Piauiense é acusada de furto e denuncia caso de racismo em shopping no DF

Por Br Hoje
4 de dezembro de 2023
Foto Reprodução

A Polícia Civil do Distrito Federal investiga um caso de racismo envolvendo a fisioterapeuta piauiense Camylla Alvino, de 33 anos, que foi acusada de furtar uma peça de roupa em uma loja localizada no Shopping Iguatemi Brasília, no Distrito Federal. Após ser comprovado que ela não roubou nada, a piauiense registrou um Boletim de Ocorrência. A loja envolvida informou que a funcionária fez uma abordagem indevida e que foi demitida. Confira a nota no final do texto.

Ao Cidadeverde.com, Camylla Alvino informou que na sexta-feira (1) foi até o Shopping Iguatemi Brasília com a finalidade de adquirir um top específico, por isso passou na loja que vende produtos esportivos.

“Na loja da Centauro, experimentei alguns modelos e ao sair do provador, entreguei todas as peças adequadamente penduradas. Retive apenas um top da marca Adidas, com o valor aproximado de R$ 229,90, e me encaminhei ao caixa, solicitando a reserva enquanto pretendia visitar outra loja para explorar opções similares. No percurso entre as lojas, fiz uma breve parada na Sephora, adquirindo um balm. Ao verificar o horário, constatei que era por volta das 18:01, quase na hora de minha aula de dança na academia próxima ao shopping. Decidi participar da aula e, posteriormente, retornaria ao shopping para pegar o top”, explicou.
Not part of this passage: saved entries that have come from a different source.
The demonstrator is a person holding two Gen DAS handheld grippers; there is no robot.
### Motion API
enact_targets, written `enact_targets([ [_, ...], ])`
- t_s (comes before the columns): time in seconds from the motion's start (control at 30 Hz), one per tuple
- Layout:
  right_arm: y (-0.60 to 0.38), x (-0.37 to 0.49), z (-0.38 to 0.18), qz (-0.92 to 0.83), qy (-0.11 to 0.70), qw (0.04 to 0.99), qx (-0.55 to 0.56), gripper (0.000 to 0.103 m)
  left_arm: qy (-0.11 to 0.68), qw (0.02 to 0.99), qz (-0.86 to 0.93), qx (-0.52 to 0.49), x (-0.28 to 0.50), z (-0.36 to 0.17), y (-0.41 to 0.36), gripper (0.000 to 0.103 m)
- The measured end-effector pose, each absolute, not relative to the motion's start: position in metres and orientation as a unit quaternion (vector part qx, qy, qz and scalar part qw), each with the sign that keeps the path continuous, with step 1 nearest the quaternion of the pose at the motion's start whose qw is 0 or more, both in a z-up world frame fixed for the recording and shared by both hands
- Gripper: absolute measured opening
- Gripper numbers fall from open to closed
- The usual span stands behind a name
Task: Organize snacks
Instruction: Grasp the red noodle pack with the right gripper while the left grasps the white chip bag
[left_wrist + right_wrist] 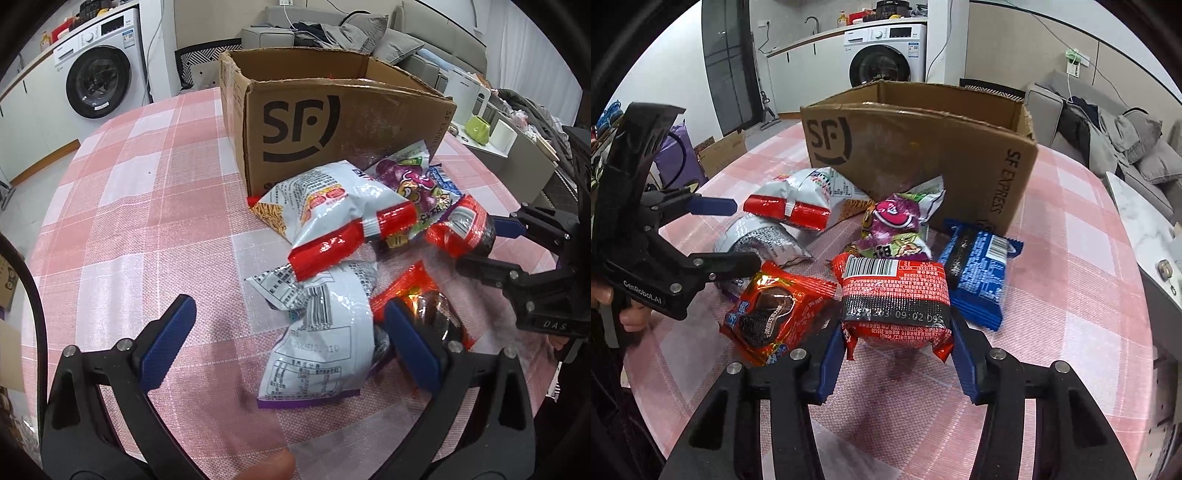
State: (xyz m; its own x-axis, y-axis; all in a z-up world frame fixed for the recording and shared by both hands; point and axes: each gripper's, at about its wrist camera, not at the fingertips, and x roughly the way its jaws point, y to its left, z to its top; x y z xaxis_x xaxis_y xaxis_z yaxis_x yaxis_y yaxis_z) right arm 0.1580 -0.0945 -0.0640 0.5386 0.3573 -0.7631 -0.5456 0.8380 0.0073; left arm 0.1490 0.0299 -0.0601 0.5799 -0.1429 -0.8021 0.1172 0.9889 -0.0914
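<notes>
- Place was a home, open living/laundry area.
- Front-load washing machine [886, 55] stood under a white counter w/ bottles and containers on top; faucet [812, 23] nearby.
- Grey sofa [332, 33] w/ cushions and clothes piled on it sat behind the table.
- Round table wore a pink/white checked tablecloth [129, 184], household style.
- Wall outlet w/ a charger cable [1075, 64] hung over the sofa side.
- Cardboard box [720, 151] sat on the floor.
</notes>
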Motion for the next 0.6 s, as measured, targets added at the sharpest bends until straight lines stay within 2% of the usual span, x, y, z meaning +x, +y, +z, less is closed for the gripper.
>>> enact_targets([
  [0.07,-0.097,0.158,-0.061,0.259,0.403,0.871,-0.115,0.053,0.458,0.885,-0.085,-0.015,0.149,-0.061,0.029,0.079],
  [0.1,-0.1,0.157,-0.061,0.258,0.402,0.871,-0.115,0.053,0.462,0.881,-0.097,-0.018,0.149,-0.061,0.029,0.075],
  [0.17,-0.102,0.157,-0.058,0.257,0.399,0.873,-0.114,0.053,0.464,0.878,-0.114,-0.027,0.148,-0.061,0.028,0.059],
  [0.27,-0.106,0.157,-0.054,0.255,0.395,0.876,-0.11,0.053,0.461,0.878,-0.125,-0.025,0.145,-0.06,0.026,0.046],
  [0.6,-0.113,0.153,-0.038,0.256,0.375,0.885,-0.099,0.053,0.435,0.89,-0.126,-0.042,0.14,-0.045,0.034,0.042],
])
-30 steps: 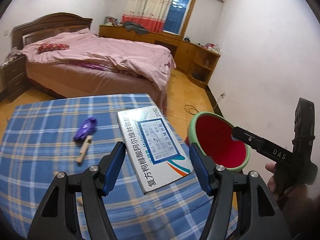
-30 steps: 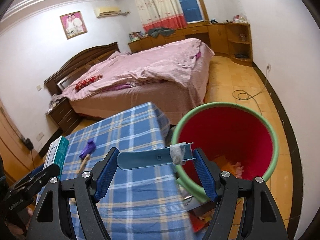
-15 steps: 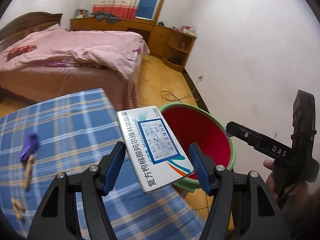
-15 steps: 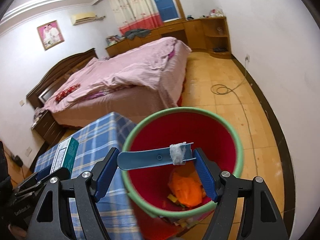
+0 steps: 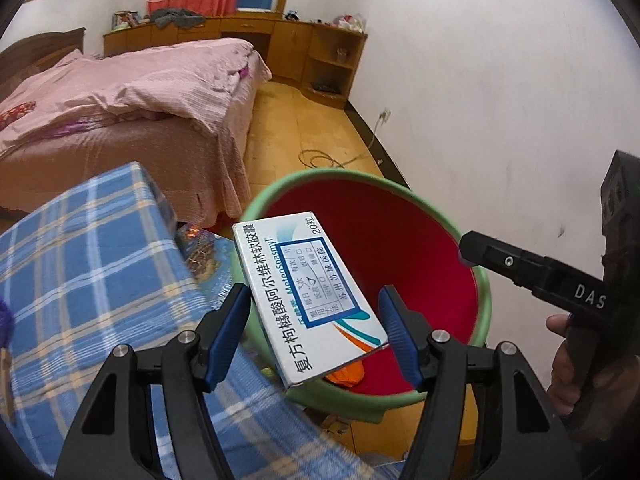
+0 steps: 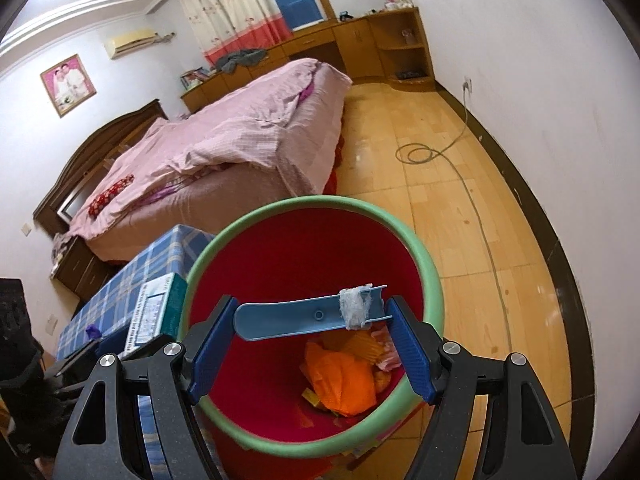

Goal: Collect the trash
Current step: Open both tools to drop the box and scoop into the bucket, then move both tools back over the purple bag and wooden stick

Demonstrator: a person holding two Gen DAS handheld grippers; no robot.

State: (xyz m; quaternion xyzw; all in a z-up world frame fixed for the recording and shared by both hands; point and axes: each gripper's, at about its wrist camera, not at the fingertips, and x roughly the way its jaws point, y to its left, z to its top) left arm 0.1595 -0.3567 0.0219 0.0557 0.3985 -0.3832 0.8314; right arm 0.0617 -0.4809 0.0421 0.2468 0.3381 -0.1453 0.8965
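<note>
Both grippers now swung off counter (image 5: 80,264) to over red bin (image 6: 434,292). Left gripper (image 5: 316,334) jaws clamp medicine box (image 5: 304,304) above near rim; right gripper (image 6: 310,338) jaws pinch blue plastic strip (image 6: 296,317) over bin mouth. Drop looks imminent.

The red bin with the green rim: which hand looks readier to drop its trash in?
Probably the right gripper: its blue plastic strip hangs over the red bin, whereas the white medicine box overlaps its near rim.

Medicine box (image 5: 310,302) covers the near-left rim of the red bin (image 5: 400,240) and most of the orange trash (image 5: 346,372) in it. Purple scrap (image 5: 6,320) on the checked cloth (image 5: 80,272) cut by frame edge. Blue plastic strip (image 6: 304,316) hides part of bin interior; small debris beneath the orange bag (image 6: 340,380) indistinct.
</note>
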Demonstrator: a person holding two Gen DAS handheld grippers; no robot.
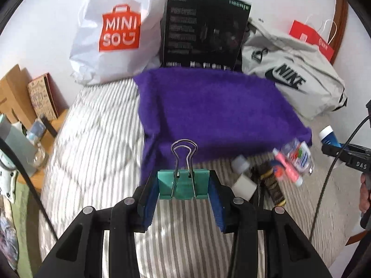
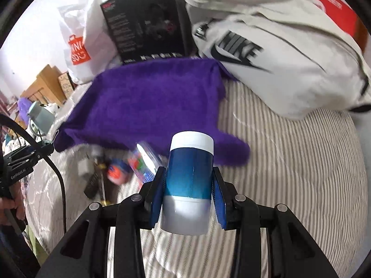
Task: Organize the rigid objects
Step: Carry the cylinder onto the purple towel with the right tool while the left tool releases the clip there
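Observation:
My left gripper (image 1: 183, 186) is shut on a teal binder clip (image 1: 184, 185) with its wire handles pointing up, held above the striped bedcover just in front of the purple towel (image 1: 215, 111). In the right wrist view my right gripper (image 2: 188, 186) is shut on a blue and white canister (image 2: 189, 185), lifted over the bed near the towel's (image 2: 150, 102) front corner. A heap of small objects (image 1: 285, 164) lies to the right of the clip: a clear packet, a pink stick, white blocks and a dark bar. The same heap (image 2: 129, 164) shows blurred, left of the canister.
At the back stand a white MINISO bag (image 1: 116, 32), a black box (image 1: 204, 27), a grey Nike bag (image 1: 292, 78) and a red paper bag (image 1: 310, 39). A wooden bedside table (image 1: 27, 106) with boxes sits left. A hand (image 2: 11, 206) holds the other gripper.

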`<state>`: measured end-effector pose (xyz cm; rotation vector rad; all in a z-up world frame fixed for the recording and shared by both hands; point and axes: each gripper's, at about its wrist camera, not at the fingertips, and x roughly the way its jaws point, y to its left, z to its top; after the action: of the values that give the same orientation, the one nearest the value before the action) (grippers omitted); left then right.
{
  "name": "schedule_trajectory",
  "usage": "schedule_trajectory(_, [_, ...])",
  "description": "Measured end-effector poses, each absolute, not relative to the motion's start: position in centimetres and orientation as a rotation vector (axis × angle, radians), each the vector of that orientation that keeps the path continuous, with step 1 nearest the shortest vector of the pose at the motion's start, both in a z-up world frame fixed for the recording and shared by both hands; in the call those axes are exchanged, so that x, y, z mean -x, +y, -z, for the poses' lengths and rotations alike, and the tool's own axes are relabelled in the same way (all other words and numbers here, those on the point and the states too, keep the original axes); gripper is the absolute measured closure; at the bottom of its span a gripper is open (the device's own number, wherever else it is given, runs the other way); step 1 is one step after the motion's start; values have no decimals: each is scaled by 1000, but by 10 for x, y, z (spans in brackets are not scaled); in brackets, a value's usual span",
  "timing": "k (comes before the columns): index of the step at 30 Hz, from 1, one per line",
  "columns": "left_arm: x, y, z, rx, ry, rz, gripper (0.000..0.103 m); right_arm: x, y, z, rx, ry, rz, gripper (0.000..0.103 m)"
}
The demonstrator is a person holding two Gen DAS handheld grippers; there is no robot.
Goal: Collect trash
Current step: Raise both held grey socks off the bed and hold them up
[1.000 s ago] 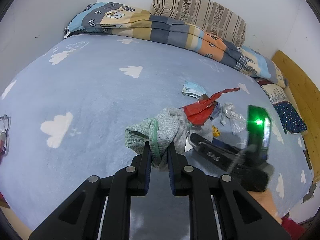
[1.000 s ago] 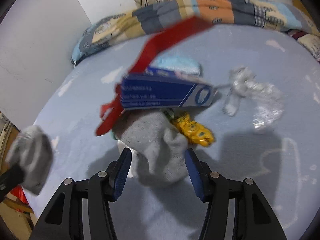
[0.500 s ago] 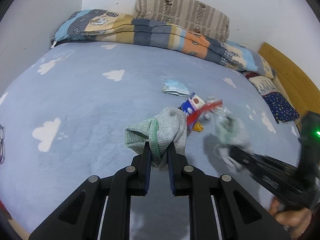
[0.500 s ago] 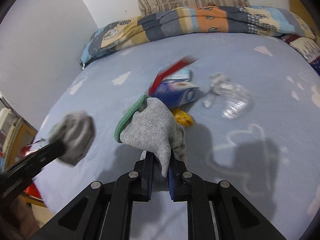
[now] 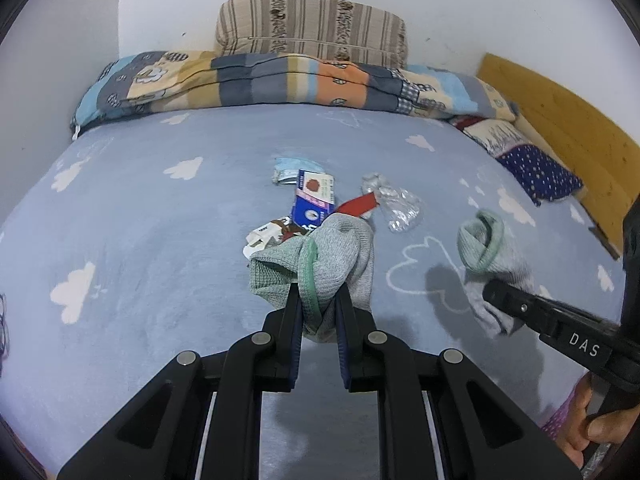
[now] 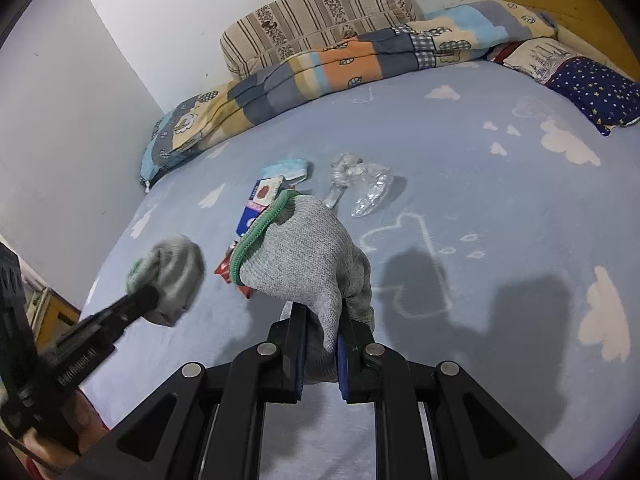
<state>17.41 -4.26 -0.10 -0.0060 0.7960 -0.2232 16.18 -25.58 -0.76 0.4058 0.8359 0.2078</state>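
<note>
Big bed (image 5: pixel 160 240) with a blue sheet and white clouds on it, white wall behind. Striped pillow (image 5: pixel 312 24) up against the wall, folded patchwork blanket (image 5: pixel 280 84) in front of it, dark starry pillow (image 5: pixel 540 176) off to the right by the yellow wooden board (image 5: pixel 568 128). Left gripper (image 5: pixel 318 312) clenched tight on a gray sock with a green cuff (image 5: pixel 320 260), held up above the sheet. Right gripper (image 6: pixel 322 344) clenched tight on a second gray sock with a green cuff (image 6: pixel 304 252), also lifted off the sheet. Seen from the left camera, second sock hanging at the right, with a hand (image 5: pixel 596 424) low in the corner. Trash lying in a small heap in the middle of the bed, past both socks: blue and white box (image 5: pixel 314 200), red strip (image 5: pixel 358 204) just beside it, crumpled clear plastic (image 5: pixel 396 204) to its right, light blue face mask (image 5: pixel 292 168) behind the box, brown and white wrapper (image 5: pixel 272 234) at the front. No trash in either claw.
</note>
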Motion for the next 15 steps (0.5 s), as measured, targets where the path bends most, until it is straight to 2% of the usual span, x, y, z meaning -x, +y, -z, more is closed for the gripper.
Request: schedule_trajectory(15, [-165, -56, -2, -95, 714, 173, 89, -155, -258, 0, -411, 790, -234, 90])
Ela afirmou que já estava saindo do shopping, quando foi abordada por uma funcionária da loja e um segurança do shopping, onde foi acusada de furtar peças. A Polícia Militar já tinha sido acionada pela funcionária. Foi feita uma revista na fisioterapeuta, mas não foi encontrado nenhum objeto furtado.

“A funcionária alegou que, após minha saída da loja, foram encontrados lacres rompidos no provador, sendo eu a última pessoa a utilizá-lo. Sem apresentar evidências, acionaram a Polícia Militar e ofereceram constantemente uma sala para conversa. No momento da chegada da polícia, os funcionários não forneceram seus nomes, não sustentaram a informação inicial e nada foi encontrado em minha bolsa”, relatou.
Camylla Alvino acredita que foi vítima de racismo, já que de todos os clientes, a funcionária foi atrás somente dela, cerca de 40 minutos depois que ela tinha saído da loja.

“Eles foram atrás de mim por causa da minha cor, porque acharam que eu não tinha um saldo para comprar um top. Eu trabalho, meu marido trabalha, então as pessoas têm que parar com isso. Foi racismo sim. Quando meu marido chegou e perguntou se eles tinham abordado outras pessoas que entraram no provador, ela [a funcionária] gaguejou. Ele perguntou novamente e disseram que foram atrás somente de mim”, afirmou.

Após o registro de um Boletim de Ocorrência, Camylla ainda espera um posicionamento do shopping e da empresa. “O Shopping Iguatemi até agora não entrou em contato comigo para falar nada, nenhum pedido de desculpa. A loja Centauro de Brasília também não entrou em contato comigo. Ontem, um colaborador da Centauro de São Paulo me ligou para escutar o que tinha acontecido e falar que eles estavam apurando o caso”, afirmou a fisioterapeuta.

Camylla Alvino é fisioterapeuta-pós graduanda em fisioterapia traumato ortopédica, fisioterapia hospitalar e instrutora de pilates. Ela é natural de Teresina, e mora há 14 anos em Brasília.

Funcionária foi demitida

Ao Cidadeverde.com, a Centauro informou que a funcionária foi demitida e que foi realizada uma abordagem indevida.

Confira a nota na íntegra:

A Centauro está acompanhando de perto e com seriedade o episódio ocorrido em uma de suas lojas em Brasília, na sexta-feira, por volta de 17h. Uma colaboradora realizou uma abordagem indevida a uma cliente, indo contra uma orientação expressa do gerente responsável naquele momento.

Lamentamos o ocorrido e ressaltamos que esse comportamento não é prática da companhia. Por conta disso, a Centauro realizou a demissão da funcionária.

Também já realizamos o contato com a cliente para ouvi-la e nos colocamos à disposição para tomar medidas adicionais.

A Centauro não tolera atos de discriminação e preconceito. A empresa reforçará os procedimentos e treinamentos internos, que visam assegurar que suas lojas sejam sempre um ambiente seguro, acolhedor e inclusivo para todos.